• Requirement:
Scan the records for lines with the word "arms", and copy every such line.

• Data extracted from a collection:
※

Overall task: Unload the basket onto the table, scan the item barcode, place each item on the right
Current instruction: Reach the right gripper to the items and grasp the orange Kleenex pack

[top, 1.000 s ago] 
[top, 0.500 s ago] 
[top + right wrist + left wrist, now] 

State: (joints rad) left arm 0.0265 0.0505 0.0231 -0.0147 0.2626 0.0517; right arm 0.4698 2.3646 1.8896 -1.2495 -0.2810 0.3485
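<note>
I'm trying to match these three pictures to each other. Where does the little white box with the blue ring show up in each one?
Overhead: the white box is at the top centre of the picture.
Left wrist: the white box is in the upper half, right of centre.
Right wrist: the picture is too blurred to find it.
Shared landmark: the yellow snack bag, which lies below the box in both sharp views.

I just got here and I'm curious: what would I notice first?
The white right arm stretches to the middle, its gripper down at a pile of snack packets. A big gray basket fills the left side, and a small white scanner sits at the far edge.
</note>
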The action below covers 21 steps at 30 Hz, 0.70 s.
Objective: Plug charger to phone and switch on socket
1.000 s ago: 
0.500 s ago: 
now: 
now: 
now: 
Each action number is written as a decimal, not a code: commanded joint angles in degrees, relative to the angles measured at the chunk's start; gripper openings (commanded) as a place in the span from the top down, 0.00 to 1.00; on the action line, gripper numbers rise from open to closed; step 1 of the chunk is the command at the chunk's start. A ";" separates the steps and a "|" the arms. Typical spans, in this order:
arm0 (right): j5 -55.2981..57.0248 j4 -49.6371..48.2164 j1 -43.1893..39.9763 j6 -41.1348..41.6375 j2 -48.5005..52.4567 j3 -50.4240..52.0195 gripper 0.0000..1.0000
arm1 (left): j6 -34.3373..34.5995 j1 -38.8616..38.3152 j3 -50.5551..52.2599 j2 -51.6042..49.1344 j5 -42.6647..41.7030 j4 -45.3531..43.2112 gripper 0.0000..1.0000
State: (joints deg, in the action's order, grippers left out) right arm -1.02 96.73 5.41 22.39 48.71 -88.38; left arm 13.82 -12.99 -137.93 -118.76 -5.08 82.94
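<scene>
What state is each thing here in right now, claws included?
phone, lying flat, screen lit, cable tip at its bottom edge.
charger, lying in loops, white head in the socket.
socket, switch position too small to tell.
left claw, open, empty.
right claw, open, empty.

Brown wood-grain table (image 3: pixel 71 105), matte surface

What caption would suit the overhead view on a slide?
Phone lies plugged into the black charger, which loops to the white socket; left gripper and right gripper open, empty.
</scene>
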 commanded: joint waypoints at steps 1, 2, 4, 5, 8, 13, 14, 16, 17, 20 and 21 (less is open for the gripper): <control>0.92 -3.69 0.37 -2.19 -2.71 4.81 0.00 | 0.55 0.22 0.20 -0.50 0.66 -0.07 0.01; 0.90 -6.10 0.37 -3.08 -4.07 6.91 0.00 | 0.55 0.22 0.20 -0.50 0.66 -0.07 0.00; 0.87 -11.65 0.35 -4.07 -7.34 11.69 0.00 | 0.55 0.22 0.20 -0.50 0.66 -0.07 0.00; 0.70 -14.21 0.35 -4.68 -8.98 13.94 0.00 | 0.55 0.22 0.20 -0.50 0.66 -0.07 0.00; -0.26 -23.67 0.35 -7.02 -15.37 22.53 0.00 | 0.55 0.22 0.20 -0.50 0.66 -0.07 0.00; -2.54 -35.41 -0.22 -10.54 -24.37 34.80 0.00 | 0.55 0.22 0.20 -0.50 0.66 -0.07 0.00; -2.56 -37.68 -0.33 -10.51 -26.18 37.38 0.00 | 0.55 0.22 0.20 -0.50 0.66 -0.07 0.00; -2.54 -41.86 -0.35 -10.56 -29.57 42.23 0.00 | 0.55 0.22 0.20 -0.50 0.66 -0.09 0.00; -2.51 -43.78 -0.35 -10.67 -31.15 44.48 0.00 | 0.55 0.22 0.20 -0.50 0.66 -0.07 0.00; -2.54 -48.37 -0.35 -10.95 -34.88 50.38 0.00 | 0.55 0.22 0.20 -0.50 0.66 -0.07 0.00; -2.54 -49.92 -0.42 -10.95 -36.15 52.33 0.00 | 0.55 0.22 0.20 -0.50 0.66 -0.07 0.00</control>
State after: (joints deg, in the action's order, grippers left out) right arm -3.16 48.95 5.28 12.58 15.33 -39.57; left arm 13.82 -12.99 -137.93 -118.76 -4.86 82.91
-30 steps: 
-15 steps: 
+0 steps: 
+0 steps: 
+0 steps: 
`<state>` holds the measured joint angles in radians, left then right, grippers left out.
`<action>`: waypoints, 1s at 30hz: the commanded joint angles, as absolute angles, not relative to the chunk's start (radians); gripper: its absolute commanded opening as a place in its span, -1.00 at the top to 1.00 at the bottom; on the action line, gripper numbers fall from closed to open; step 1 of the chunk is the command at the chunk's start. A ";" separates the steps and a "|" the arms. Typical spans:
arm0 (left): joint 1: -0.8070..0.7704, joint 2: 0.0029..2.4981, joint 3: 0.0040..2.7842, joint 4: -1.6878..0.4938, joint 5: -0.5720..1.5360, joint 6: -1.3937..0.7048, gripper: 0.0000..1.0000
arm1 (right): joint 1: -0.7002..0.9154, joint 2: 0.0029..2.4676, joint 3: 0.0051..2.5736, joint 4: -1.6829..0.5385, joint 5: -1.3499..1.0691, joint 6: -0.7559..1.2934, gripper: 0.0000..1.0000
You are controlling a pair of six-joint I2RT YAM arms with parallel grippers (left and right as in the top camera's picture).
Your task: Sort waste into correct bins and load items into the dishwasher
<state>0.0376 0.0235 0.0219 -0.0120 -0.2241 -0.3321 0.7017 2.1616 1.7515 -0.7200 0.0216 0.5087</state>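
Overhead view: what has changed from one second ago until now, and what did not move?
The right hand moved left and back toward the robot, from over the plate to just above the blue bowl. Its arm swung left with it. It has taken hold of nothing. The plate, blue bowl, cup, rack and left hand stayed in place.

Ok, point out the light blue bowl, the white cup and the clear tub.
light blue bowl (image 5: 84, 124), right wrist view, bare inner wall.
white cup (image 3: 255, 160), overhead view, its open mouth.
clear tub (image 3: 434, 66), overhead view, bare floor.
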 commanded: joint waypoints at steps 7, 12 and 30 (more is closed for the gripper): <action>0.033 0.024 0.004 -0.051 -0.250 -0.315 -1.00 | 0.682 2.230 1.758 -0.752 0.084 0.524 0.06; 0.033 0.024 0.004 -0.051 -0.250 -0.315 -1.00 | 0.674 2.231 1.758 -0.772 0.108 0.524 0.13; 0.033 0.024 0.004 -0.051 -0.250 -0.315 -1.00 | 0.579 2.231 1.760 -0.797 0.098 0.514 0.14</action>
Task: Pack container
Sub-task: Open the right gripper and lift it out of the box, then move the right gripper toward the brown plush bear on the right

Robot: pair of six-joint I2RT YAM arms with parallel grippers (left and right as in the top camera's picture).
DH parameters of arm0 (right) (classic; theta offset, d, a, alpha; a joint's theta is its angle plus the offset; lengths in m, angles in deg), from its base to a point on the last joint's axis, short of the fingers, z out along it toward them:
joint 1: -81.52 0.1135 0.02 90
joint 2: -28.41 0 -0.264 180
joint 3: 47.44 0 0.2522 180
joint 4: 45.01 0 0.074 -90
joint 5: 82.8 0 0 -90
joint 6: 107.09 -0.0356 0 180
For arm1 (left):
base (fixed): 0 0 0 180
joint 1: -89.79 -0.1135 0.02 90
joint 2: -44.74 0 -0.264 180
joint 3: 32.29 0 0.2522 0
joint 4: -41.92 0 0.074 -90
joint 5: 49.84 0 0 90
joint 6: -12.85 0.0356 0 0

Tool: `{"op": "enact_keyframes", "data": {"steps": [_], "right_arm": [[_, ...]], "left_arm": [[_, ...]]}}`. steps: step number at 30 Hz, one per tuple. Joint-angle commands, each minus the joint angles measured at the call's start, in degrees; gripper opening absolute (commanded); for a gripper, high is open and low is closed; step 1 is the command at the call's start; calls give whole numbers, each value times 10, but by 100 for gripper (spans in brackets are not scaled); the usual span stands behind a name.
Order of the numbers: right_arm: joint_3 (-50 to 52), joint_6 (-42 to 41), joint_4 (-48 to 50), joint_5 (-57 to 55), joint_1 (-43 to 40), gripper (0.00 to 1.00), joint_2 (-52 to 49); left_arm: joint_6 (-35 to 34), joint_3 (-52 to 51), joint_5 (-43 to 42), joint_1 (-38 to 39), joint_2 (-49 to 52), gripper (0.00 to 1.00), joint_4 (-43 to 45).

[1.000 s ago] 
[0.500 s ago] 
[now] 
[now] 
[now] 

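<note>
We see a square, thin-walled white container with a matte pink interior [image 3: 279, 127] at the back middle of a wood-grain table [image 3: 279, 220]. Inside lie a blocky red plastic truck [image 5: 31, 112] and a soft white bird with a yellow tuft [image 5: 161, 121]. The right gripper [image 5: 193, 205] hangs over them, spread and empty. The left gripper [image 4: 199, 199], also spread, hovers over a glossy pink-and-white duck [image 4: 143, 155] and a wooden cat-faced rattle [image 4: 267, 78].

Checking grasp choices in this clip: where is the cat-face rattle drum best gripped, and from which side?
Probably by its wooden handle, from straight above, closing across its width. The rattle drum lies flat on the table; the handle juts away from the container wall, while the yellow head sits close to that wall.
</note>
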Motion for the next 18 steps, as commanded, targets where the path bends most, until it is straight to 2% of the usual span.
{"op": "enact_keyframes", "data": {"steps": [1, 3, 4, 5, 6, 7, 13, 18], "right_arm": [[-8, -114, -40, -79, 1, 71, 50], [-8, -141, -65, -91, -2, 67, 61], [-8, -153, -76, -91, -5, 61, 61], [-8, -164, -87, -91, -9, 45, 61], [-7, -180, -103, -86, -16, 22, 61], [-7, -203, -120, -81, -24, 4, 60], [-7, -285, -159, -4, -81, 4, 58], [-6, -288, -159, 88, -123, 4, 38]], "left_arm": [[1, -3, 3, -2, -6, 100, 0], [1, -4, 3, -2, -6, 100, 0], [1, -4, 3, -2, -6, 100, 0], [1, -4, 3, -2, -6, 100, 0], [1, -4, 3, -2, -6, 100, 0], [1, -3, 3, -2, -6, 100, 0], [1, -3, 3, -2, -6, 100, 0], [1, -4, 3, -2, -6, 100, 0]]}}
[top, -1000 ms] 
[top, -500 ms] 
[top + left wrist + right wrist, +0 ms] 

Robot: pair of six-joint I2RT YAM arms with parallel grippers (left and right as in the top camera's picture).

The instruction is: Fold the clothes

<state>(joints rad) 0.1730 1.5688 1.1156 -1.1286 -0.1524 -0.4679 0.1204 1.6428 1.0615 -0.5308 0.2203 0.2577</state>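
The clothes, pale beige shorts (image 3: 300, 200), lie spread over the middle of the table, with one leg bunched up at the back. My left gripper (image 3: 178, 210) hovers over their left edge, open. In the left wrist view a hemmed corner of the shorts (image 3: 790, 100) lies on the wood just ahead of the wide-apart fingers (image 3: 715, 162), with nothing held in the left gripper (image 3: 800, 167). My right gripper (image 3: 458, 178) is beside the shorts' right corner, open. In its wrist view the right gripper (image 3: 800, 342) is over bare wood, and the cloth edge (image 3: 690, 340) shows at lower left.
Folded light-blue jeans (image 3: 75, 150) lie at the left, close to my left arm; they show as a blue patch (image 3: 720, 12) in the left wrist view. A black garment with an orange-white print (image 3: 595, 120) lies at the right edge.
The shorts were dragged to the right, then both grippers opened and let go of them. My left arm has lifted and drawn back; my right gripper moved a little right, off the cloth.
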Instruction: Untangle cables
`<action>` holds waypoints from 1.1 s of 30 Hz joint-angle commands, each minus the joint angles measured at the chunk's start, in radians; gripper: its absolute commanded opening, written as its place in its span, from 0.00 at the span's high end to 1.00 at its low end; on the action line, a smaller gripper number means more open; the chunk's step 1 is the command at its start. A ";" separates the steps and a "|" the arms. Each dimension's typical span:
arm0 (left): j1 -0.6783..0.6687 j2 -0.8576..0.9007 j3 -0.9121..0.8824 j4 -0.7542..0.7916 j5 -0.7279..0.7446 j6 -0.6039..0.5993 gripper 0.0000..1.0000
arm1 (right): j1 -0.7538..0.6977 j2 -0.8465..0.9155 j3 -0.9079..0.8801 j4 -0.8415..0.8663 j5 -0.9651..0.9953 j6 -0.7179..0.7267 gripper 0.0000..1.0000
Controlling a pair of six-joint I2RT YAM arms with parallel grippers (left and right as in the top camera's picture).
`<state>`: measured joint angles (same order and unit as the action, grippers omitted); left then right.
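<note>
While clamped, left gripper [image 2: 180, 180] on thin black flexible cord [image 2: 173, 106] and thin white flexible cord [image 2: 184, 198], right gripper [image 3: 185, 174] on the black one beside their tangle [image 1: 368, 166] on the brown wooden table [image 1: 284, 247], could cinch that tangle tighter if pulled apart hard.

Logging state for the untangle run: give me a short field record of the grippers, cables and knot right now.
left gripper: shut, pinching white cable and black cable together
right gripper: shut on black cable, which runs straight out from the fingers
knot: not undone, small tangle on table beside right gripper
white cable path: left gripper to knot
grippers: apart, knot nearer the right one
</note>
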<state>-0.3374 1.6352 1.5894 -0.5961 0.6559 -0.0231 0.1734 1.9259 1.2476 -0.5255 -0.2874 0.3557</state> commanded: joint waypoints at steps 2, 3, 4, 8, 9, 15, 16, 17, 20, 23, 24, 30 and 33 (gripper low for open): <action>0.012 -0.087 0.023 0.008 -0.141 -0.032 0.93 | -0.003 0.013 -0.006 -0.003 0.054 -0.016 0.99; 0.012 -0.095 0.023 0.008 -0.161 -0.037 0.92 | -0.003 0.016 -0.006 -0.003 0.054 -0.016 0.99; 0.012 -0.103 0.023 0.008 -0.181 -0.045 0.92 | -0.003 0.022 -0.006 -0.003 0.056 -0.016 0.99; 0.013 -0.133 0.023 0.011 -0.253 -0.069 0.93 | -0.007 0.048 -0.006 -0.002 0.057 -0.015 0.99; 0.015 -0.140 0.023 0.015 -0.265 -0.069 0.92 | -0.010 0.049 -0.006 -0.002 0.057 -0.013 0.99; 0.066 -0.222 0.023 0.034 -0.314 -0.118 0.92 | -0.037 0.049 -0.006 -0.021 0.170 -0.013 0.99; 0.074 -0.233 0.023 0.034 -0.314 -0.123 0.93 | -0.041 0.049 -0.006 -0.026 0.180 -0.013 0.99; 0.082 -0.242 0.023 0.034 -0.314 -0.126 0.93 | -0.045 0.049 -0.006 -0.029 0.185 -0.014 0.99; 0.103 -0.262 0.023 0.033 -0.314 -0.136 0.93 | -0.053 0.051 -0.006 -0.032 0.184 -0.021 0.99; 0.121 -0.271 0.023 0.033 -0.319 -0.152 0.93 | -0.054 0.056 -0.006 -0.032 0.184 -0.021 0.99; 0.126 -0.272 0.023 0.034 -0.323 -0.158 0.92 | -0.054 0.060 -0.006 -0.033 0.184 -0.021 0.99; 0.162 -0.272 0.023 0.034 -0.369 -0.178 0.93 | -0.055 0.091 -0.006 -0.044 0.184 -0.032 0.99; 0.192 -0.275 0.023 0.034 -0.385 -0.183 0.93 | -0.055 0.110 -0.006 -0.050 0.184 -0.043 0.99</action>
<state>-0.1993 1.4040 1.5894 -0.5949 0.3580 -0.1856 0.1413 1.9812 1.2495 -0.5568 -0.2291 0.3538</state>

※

• Task solution:
Each action number is written as a decimal, not a code: commanded joint angles in degrees, relative to the angles measured at the chunk's start; gripper openings (commanded) as a place in the span from the top down, 0.00 to 1.00; on the action line, gripper numbers rise from open to closed; step 1 of the chunk is the command at the chunk's start. A ";" separates the steps and a "|" the arms. Typical spans, in this order:
`<action>`: waypoints, 1s at 30hz: the commanded joint angles, as absolute angles, not relative to the chunk's start (radians); gripper: its absolute commanded opening as a place in its span, -1.00 at the top to 1.00 at the bottom; on the action line, gripper numbers fall from closed to open; step 1 of the chunk is the command at the chunk's start. A ";" separates the steps and a "|" the arms. Typical spans:
You are controlling a pair of six-joint I2RT YAM arms with parallel grippers (left and right as in the top camera's picture).
Robot: pair of six-joint I2RT YAM arms with parallel grippers (left and right as in the top camera's picture).
Robot: pair of six-joint I2RT YAM arms with parallel grippers (left and right as in the top camera's picture).
`<action>` holds waypoints from 1.1 s of 30 Hz joint-angle commands, each minus the joint angles measured at the chunk's start, in radians; gripper: its absolute commanded opening, written as its place in its span, from 0.00 at the span's high end to 1.00 at its low end; on the action line, a smaller gripper number means more open; the chunk's step 1 is the command at its start. A ";" separates the steps and a "|" the arms. Each dimension's typical span:
Controlling a pair of six-joint I2RT YAM arms with parallel grippers (left and right as in the top camera's picture).

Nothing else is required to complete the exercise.